**What you will do**
Copy every line of the data exactly, leaving nothing out.
[Recorded data — start]
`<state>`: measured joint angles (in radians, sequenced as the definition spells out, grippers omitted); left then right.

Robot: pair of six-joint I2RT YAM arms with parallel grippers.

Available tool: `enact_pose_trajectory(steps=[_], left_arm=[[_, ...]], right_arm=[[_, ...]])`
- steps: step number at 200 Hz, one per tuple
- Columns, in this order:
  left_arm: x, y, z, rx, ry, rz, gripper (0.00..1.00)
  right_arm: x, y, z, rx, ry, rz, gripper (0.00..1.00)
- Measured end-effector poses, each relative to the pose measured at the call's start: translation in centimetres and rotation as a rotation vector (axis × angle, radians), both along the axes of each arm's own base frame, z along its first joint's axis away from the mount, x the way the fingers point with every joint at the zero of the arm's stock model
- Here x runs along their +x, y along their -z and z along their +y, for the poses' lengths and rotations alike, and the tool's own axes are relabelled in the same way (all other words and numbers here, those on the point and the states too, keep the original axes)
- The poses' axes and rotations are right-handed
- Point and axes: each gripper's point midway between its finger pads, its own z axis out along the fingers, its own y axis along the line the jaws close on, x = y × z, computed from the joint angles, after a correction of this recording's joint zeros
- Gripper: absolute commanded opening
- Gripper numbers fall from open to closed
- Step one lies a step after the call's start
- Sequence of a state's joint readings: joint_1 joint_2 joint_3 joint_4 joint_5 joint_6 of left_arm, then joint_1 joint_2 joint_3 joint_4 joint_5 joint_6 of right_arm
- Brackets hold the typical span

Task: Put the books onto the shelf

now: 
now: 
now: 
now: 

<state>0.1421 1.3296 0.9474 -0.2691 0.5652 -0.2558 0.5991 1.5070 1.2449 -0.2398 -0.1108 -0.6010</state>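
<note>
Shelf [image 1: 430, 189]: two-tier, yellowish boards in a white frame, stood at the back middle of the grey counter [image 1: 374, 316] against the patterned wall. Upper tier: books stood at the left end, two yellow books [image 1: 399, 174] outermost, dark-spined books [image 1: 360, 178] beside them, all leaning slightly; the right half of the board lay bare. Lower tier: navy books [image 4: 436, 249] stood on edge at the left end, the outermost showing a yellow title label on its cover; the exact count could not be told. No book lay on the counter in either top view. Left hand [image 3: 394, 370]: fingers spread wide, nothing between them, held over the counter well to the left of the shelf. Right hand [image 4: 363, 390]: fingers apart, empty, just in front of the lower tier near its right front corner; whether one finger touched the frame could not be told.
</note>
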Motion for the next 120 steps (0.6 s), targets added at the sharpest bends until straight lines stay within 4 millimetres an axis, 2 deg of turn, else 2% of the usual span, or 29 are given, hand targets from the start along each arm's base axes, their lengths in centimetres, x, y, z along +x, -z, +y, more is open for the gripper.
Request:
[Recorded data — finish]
**Worked solution**
`<state>`: measured joint angles (in radians, sequenced as the definition spells out, grippers omitted); left then right.

Robot: pair of six-joint I2RT YAM arms with parallel grippers.

Available tool: `enact_pose_trajectory(steps=[_], left_arm=[[_, ...]], right_arm=[[_, ...]])`
- steps: step number at 200 Hz, one per tuple
- Columns, in this order:
  left_arm: x, y, z, rx, ry, rz, gripper (0.00..1.00)
  right_arm: x, y, z, rx, ry, rz, gripper (0.00..1.00)
- Measured end-effector poses, each relative to the pose measured at the call's start: translation in centimetres and rotation as a rotation vector (axis × angle, radians), both along the axes of each arm's own base frame, z along its first joint's axis away from the mount, x the way the fingers point with every joint at the zero of the arm's stock model
- Here x runs along their +x, y along their -z and z along their +y, for the poses' lengths and rotations alike, and the tool's own axes are relabelled in the same way (all other words and numbers here, those on the point and the states too, keep the original axes)
- The poses' axes and rotations are right-handed
- Point and axes: each gripper's point midway between its finger pads, its own z axis out along the fingers, its own y axis along the line the jaws close on, x = y × z, computed from the joint angles, after a correction of this recording's joint zeros
- Gripper: absolute commanded opening
- Gripper numbers fall from open to closed
- Step one lies a step after the call's start
- Sequence of a state's joint readings: joint_1 joint_2 joint_3 joint_4 joint_5 joint_6 of left_arm, then joint_1 joint_2 joint_3 joint_4 joint_5 joint_6 of right_arm
- Brackets hold the typical span

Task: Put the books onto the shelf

now: 
now: 
now: 
now: 

<state>0.1421 1.3296 0.9474 -0.2691 0.5652 -0.2558 0.5991 1.5070 1.2449 -0.2398 -0.1108 -0.6010</state>
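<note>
Shelf [image 1: 430, 189]: two-tier, yellowish boards in a white frame, stood at the back middle of the grey counter [image 1: 374, 316] against the patterned wall. Upper tier: books stood at the left end, two yellow books [image 1: 399, 174] outermost, dark-spined books [image 1: 360, 178] beside them, all leaning slightly; the right half of the board lay bare. Lower tier: navy books [image 4: 436, 249] stood on edge at the left end, the outermost showing a yellow title label on its cover; the exact count could not be told. No book lay on the counter in either top view. Left hand [image 3: 394, 370]: fingers spread wide, nothing between them, held over the counter well to the left of the shelf. Right hand [image 4: 363, 390]: fingers apart, empty, just in front of the lower tier near its right front corner; whether one finger touched the frame could not be told.
</note>
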Motion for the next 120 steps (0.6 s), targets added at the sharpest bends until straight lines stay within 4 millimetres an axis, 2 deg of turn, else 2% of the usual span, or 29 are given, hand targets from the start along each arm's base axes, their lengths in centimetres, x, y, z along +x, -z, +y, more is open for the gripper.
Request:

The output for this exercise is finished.